WORK REQUEST: Please return exactly the lines from the top of the data through the line that contains "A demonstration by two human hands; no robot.", and skip all pictures.

DATASET RECORDS:

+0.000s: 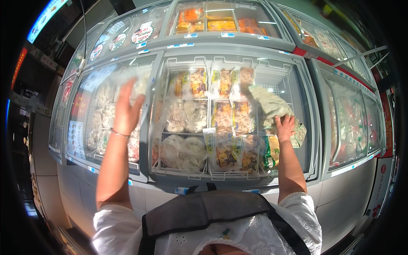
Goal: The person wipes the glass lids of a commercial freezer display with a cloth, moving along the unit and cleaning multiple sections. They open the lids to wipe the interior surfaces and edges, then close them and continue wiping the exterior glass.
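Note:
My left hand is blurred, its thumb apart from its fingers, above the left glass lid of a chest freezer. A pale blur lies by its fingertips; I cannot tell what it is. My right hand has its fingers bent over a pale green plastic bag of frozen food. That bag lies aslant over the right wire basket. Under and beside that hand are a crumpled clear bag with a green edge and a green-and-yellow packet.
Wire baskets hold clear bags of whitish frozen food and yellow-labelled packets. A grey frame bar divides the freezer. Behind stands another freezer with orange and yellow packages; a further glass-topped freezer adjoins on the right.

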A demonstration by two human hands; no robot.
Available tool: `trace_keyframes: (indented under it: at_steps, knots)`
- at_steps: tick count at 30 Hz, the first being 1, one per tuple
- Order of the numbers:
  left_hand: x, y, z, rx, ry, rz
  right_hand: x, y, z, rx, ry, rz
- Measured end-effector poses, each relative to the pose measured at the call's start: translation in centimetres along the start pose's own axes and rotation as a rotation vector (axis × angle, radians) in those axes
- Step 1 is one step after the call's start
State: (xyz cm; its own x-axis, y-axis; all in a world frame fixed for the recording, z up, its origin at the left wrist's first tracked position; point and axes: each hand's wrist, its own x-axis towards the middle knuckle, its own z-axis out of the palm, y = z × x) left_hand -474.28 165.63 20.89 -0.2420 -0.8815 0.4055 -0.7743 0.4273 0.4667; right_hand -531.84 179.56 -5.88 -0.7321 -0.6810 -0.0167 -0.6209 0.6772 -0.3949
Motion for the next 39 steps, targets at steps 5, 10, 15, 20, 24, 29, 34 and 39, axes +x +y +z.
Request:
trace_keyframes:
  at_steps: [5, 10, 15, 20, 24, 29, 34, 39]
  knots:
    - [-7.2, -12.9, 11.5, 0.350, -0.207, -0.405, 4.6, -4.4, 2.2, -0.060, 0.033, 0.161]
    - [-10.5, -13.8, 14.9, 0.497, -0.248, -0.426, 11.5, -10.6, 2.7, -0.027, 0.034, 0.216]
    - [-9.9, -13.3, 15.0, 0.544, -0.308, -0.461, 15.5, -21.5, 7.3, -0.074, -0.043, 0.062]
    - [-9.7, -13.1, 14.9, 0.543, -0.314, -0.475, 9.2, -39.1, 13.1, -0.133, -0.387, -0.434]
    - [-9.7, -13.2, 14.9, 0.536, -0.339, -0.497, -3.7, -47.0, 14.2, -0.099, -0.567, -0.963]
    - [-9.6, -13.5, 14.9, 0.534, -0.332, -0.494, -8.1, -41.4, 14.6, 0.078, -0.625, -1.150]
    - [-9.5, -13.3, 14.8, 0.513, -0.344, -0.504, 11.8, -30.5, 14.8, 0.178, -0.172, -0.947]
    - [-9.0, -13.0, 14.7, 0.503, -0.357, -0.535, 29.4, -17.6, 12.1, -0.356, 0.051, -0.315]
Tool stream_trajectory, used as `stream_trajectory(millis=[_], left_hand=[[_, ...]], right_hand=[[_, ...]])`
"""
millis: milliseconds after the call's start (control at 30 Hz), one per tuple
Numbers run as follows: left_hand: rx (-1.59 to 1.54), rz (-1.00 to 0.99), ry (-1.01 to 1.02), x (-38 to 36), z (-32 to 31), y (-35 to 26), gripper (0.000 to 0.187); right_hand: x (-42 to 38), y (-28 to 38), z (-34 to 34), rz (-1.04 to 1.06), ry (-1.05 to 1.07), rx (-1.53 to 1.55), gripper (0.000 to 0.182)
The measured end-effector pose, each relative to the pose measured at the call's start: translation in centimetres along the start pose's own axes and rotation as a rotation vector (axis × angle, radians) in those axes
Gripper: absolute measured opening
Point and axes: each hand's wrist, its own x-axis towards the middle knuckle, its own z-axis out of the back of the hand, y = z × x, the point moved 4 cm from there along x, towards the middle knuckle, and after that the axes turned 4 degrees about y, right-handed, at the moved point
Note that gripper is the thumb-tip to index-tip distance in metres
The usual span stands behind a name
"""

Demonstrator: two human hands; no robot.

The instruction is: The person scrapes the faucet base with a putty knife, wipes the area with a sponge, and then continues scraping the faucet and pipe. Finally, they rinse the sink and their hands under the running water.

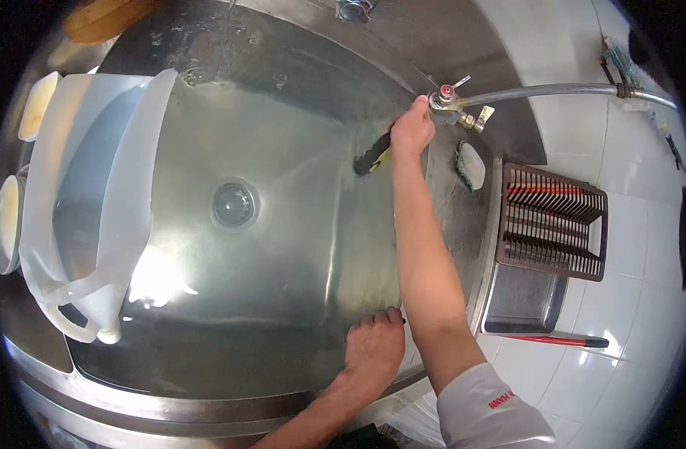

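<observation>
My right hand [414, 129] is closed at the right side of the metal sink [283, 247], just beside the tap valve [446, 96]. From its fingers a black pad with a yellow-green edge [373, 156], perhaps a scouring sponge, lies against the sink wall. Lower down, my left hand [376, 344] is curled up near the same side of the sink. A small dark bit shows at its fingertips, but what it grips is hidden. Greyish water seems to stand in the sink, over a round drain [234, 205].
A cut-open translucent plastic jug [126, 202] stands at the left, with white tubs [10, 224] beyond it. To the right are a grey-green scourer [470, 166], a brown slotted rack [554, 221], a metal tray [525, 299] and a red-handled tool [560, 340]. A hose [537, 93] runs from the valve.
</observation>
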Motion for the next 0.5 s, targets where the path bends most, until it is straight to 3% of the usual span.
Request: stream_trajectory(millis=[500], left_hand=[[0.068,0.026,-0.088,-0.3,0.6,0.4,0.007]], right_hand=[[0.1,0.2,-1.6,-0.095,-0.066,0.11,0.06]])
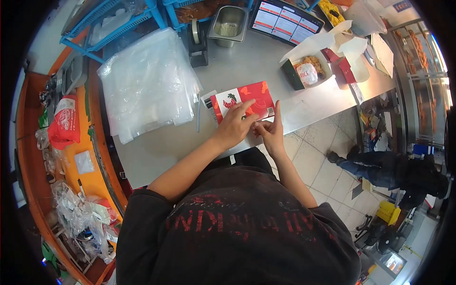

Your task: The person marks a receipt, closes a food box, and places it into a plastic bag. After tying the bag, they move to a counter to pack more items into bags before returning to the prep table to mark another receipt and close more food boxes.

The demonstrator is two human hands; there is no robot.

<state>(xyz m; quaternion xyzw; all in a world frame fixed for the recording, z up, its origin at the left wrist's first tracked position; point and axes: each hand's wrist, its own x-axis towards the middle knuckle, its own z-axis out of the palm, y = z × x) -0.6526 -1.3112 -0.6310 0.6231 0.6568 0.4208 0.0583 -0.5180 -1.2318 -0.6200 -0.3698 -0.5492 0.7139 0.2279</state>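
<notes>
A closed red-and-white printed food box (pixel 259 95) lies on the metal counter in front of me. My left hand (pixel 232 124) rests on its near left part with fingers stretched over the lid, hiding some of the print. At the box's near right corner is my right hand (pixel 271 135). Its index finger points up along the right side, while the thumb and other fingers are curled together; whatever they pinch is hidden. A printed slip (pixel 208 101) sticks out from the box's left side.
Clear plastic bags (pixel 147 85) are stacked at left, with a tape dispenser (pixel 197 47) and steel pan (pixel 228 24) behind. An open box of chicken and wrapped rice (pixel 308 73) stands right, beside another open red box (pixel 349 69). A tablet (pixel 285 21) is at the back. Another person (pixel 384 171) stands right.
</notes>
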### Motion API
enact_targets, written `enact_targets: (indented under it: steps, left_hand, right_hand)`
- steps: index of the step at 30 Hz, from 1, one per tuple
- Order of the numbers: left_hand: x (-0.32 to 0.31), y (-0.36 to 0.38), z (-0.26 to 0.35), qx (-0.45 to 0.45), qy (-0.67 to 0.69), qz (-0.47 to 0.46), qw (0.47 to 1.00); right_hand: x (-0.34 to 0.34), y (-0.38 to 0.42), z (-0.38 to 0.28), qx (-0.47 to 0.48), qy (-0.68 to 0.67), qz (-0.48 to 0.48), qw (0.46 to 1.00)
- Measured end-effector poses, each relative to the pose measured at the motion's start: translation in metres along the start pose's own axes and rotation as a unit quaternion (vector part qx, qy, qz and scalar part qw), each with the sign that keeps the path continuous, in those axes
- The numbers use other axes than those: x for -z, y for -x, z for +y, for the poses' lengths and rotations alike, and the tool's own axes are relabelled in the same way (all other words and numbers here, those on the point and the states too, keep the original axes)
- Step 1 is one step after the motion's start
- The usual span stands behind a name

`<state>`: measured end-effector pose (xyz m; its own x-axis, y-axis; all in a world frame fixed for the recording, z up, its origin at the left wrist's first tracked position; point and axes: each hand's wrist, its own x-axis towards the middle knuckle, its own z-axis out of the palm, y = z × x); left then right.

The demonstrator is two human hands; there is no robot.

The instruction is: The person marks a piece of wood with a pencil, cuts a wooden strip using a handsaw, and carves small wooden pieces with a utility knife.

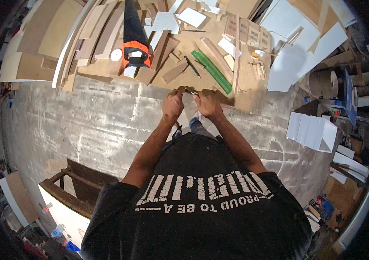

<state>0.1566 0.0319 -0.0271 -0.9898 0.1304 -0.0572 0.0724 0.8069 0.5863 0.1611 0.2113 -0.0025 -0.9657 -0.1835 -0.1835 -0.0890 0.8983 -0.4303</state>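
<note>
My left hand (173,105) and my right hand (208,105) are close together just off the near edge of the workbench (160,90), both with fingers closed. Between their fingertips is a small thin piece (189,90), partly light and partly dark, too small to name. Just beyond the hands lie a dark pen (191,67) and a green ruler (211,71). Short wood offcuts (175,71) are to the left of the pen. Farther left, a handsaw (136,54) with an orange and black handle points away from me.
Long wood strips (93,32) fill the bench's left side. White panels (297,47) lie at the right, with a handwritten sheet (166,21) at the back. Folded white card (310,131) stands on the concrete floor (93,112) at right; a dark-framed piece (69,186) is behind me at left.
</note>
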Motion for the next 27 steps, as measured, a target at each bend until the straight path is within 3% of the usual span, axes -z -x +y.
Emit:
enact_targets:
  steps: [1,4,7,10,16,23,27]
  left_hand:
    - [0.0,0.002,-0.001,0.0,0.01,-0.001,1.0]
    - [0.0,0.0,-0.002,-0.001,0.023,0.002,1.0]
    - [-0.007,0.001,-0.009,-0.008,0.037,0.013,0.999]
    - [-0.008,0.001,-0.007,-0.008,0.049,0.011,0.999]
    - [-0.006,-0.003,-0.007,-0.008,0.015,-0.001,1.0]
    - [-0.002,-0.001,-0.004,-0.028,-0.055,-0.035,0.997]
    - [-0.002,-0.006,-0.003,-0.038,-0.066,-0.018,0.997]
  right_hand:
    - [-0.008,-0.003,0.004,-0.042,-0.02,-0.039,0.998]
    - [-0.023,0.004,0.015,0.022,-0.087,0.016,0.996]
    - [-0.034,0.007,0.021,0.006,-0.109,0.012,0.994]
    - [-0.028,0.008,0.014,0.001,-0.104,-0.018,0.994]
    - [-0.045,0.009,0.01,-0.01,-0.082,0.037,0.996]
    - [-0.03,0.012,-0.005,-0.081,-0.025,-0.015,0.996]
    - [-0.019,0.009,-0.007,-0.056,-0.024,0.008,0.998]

ANSWER TO THIS TASK:
+0.000s: 
Goal: The person wipes the glass lids of a commercial freezer display with a cloth, moving along the unit and cleaning multiple sections. They open the lids to wipe the interior surfaces and edges, then close them and continue wiping the exterior glass.
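Note:
My left hand is blurred, its thumb apart from its fingers, above the left glass lid of a chest freezer. A pale blur lies by its fingertips; I cannot tell what it is. My right hand has its fingers bent over a pale green plastic bag of frozen food. That bag lies aslant over the right wire basket. Under and beside that hand are a crumpled clear bag with a green edge and a green-and-yellow packet.
Wire baskets hold clear bags of whitish frozen food and yellow-labelled packets. A grey frame bar divides the freezer. Behind stands another freezer with orange and yellow packages; a further glass-topped freezer adjoins on the right.
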
A demonstration by two human hands; no robot.

The response is finished.